═════ RECORDS FOR THIS TASK ═════

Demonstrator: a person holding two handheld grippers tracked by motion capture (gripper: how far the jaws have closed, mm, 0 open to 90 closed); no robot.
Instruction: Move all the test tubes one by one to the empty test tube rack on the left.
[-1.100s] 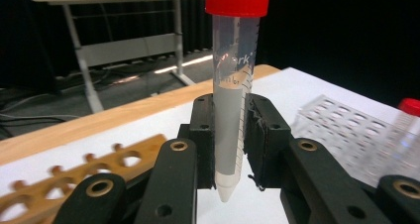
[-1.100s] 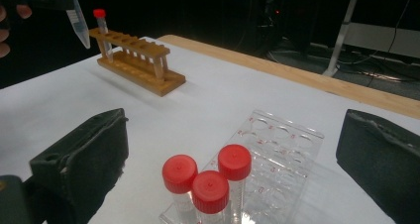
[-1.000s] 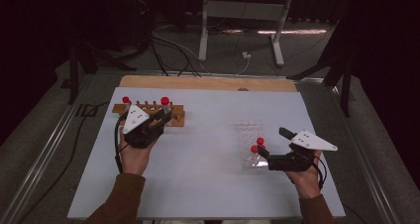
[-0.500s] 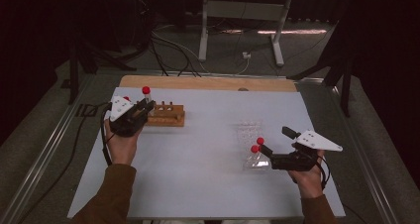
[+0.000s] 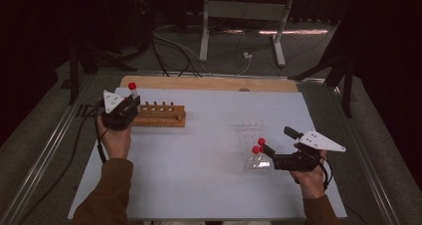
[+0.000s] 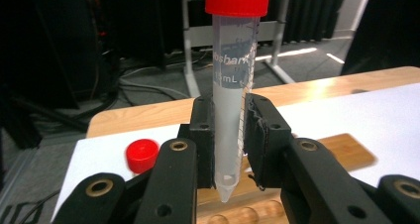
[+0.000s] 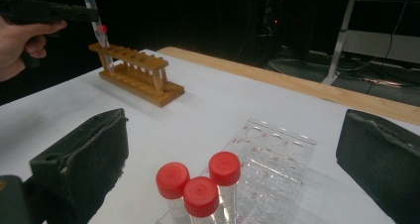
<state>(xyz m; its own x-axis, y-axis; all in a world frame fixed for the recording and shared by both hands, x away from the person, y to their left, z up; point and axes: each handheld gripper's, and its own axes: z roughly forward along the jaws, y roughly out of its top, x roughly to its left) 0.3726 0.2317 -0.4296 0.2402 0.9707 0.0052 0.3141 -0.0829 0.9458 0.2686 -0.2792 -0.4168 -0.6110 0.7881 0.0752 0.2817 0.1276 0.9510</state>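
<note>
My left gripper hovers over the left end of the wooden tube rack and is shut on a clear tube with a red cap. In the left gripper view the pads clamp the upright tube at mid-length, its pointed tip just above the rack's holes. Another red-capped tube stands in the rack beside it. My right gripper rests open at the right. Its pads stand wide on either side of three red-capped tubes in a clear plastic rack, touching none.
A white sheet covers the table, with a wooden strip along its far edge. Cables and a metal stand's legs lie on the dark floor beyond. Bare sheet lies between the two racks.
My left gripper has carried the tube leftward, from over the middle of the wooden rack to its left end. The right gripper has stayed where it was.
</note>
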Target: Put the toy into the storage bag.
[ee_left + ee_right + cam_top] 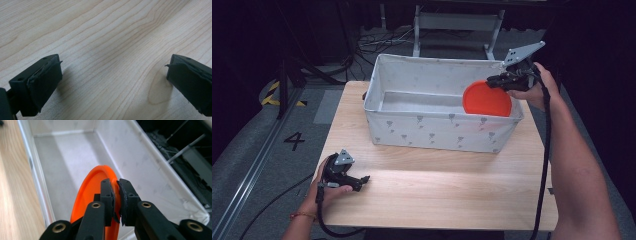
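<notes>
An orange plate (486, 99) hangs on edge inside the right end of a white fabric bin (412, 131). My right gripper (495, 80) is shut on the plate's rim, and in the right gripper view the plate (87, 192) is pinched between the two black pads above the bin's floor (62, 165). At the table's front left my left gripper (364, 179) rests in a hand on the wood. Its jaws stand wide apart in the left gripper view (113, 75), with bare table between them.
The wooden table (447, 190) has free surface in front of the bin. Behind the bin are a metal frame (457, 22) and cables on the floor. A floor rail (252, 165) and a painted number run along the left.
</notes>
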Tool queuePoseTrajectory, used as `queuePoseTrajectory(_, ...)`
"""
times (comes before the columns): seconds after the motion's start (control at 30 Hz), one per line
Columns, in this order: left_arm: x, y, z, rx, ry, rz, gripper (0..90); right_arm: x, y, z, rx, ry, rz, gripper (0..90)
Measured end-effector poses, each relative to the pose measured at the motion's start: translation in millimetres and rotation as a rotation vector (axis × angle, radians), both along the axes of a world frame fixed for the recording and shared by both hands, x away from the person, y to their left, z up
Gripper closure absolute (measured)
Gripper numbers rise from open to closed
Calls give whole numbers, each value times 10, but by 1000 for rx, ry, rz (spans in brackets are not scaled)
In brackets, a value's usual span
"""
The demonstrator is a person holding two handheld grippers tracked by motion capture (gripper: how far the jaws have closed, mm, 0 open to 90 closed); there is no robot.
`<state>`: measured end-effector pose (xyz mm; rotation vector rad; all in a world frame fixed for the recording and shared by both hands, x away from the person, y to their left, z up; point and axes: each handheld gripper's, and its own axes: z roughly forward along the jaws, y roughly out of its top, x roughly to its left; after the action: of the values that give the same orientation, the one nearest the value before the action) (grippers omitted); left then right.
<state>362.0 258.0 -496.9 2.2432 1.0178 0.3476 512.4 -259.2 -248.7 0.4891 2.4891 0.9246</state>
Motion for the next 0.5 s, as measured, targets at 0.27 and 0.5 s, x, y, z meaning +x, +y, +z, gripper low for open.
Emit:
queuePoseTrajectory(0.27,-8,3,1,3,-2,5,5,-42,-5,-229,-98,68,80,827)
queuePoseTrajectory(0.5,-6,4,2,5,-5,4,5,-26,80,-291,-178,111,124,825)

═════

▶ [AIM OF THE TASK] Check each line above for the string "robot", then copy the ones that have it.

▶ [RESULT FOR THIS EXERCISE]
Demonstrator: a person holding two handheld grippers tracked by motion capture (gripper: how far the jaws have closed, mm, 0 open to 90 closed); no robot.
The demonstrator is a person holding two handheld grippers tracked by motion capture (gripper: how far the jaws have closed, mm, 0 open to 90 closed); there is no robot.

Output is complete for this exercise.